The Superior Vehicle for Commercial Real Estate Investing
The REIT model has come a long way in 53 years. For 30 years, it was an also-ran, second rate option for ownership of commercial real estate. Quality assets in great locations with experienced management teams were almost exclusively held on the private market. A string of events including the Tax Reform Act of 1986 and the Savings and Loan Crisis in 1989 forced quality companies in need of capital to come public. Most property types quickly became investable by 1993 for everyone, fulfilling the promise of the REIT legislation signed by President Eisenhower in 1960.
In 2004, Digital Realty Trust (NYSE: DLR) made its debut as the first data center REIT. Cell tower companies joined the party in 2012 with American Tower's (NYSE: AMT) conversion. As with any good thing, the onlookers tried to capitalize on the higher valuations they could be potentially awarded in the REIT structure. On average, stocks that announced intentions to convert to a REIT outperformed the REIT sector by 6% the day after the announcement. Billboards, landfills, car dealerships, and document storage are just a few of the sectors that have applied for private letter rulings (PLRs) from the IRS on the ability to convert to a REIT.
REIT Conversion Party on Pause
In June, Iron Mountain (NYSE: IRM) announced that the IRS had put a halt on all PLRs until they could decide upon a more definitive rule for what constitutes real estate. Subsequently, all potential REIT candidates and even the data center REITs underperformed significantly on the potential for more strict real estate definitions that could block conversions and potentially revoke REIT status from already-approved REITs.
We applaud the IRS in their quest to establish a clear rule that can provide a path for companies to convert and decrease uncertainty for those who are considering it as an option. The indices that serve as benchmarks for the REITs should also recognize their ability to adapt. The MSCI REIT Index has yet to allow AMT into its membership as a result of their more strict definition of real estate. Going forward, the REIT structure needs to continue to prove that it will be the superior vehicle for investing in commercial real estate, and can adapt to changes that are bound to occur over the next 50 years.
We have been investors in the data center sector since 2010, and have enjoyed watching the sector grow to 5 companies with a combined market value of $11.4 billion, or approximately 2% of all public equity REITs. As shown in Figure 1, all data center REITs were not created equal, however. Wholesale leases are usually greater than 250kw, or 0.25 MW. In general, leases at the retail level will be more expensive on a per sqft basis than wholesale, and for a shorter term. By using the average remaining term on their leases, we can classify each data center REIT as focused on either wholesale or colocation space. DFT and DLR's longer lease terms indicate a focus on wholesale, while the remaining data center REITs are more concentrated in the colocation segment.
The Data Center REITs
Digital Realty was the first data center REIT to come public and is the biggest with a market capitalization larger than that of the other four combined. The portfolio is comprised of over 21 million square feet in 188 buildings located throughout North America, Europe, and Asia. Recent missteps by management in financial reporting coupled with more competition has resulted in the stock selling at one of the lowest multiples on FFO of any REIT, and, for the first time in years, it is trading at a discount to net asset value, or NAV. Management has recognized its errors and is underway on multiple enhancements to its business model and transparency with investors.

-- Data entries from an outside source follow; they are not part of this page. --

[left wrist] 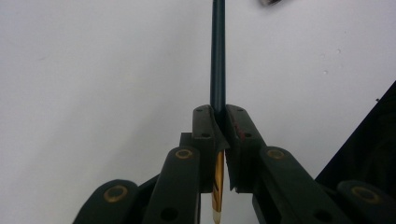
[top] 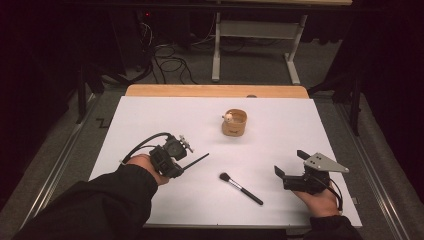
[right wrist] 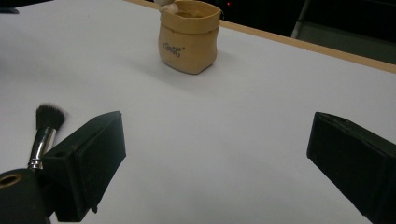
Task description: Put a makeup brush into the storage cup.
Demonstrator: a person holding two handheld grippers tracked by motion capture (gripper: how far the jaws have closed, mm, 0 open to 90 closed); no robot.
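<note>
White surface: a white sheet [top: 150, 120] covers the table, with a strip of bare wood [top: 215, 91] showing along the far edge.
Left gripper: the left gripper [top: 186, 165] sits at the left of the high view, held in a hand with a dark sleeve, jaws pointing right and a little away from the person.
Left jaws: clenched on a thin dark stick [left wrist: 218, 56]; in the left gripper view its shaft runs straight out ahead between the pads, and a gold part with a pale tip shows behind them.
Stick position: held above the sheet, its free end [top: 202, 157] pointing toward the middle of the table.
Right gripper: the right gripper [top: 289, 164] rests at the right of the high view, a grey plate on top.
Right jaws: spread wide apart, nothing between them.
Makeup brush: a makeup brush [top: 240, 188] lies flat on the sheet between the two grippers, bristles toward the left gripper, black handle toward the person's right; its bristles [right wrist: 49, 116] show just beside the right gripper's jaw.
Tan pot: a small tan pot [top: 234, 123] stands upright toward the far middle of the sheet, well apart from both grippers, with a pale thing at its rim.
</note>
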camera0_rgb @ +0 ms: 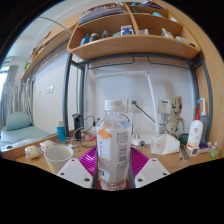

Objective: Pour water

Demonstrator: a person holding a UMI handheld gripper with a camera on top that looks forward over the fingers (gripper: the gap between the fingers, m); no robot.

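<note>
— So, what has your claw got?

— My gripper is pinching a clear water bottle with a white cap; both magenta pads press against its sides, and it stands upright between my fingers.

— And what is around it?

— Beyond the fingers, off to one side, a white cup sits on the desk. On the other side lies a white crumpled thing, with a spray bottle further along. Wooden shelves hang above.
</note>
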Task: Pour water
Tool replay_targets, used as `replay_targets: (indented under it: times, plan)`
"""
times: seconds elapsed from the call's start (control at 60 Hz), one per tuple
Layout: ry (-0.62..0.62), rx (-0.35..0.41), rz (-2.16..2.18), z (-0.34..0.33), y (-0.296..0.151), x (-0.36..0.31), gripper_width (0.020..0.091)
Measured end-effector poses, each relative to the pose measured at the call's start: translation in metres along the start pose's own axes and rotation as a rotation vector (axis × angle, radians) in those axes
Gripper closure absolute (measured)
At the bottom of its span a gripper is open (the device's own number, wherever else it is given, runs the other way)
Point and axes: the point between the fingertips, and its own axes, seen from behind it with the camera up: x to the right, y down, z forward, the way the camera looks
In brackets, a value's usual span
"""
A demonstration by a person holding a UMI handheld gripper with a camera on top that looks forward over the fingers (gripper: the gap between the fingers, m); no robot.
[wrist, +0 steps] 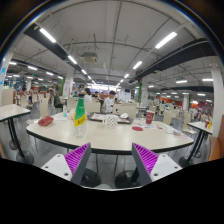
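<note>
The tool hangs wide open with nothing between its purple pads, short of the white bench, where a green bottle stands beyond the left finger and a red cup beyond the right.

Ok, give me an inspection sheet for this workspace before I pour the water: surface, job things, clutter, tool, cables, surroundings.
Surface: pale round table, beyond the fingers.
Job's things: green bottle upright on the table; clear glass right of it, apart.
Clutter: red item left of the bottle; red cup and red dish to the right.
Tool: tool open, holding nothing, short of the table.
Cables: nothing seen.
Surroundings: large hall with ceiling strip lights; more tables and people behind, too small to detail.
</note>
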Motion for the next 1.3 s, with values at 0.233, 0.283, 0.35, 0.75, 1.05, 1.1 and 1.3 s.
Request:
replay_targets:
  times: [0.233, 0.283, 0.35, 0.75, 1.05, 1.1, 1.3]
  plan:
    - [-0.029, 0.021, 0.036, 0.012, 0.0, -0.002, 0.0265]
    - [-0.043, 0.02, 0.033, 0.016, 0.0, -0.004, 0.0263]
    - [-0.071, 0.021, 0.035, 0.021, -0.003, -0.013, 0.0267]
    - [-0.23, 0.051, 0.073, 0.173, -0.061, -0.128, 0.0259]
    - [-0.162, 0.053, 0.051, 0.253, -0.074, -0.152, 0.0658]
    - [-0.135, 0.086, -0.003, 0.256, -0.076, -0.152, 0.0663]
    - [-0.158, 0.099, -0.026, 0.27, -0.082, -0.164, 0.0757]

DuPont Fabros (NYSE: DFT), owns a $3 billion portfolio of data centers that specialize in the wholesale market used by major internet and enterprise companies including Microsoft (NASDAQ: MSFT), Yahoo! (NASDAQ: YHOO), and Facebook (NASDAQ: FB). DFT has 2.5 million square feet (218 megawatts of critical load) spread over five locations in the US, and the operating portfolio was 94% leased as of September 30, 2013.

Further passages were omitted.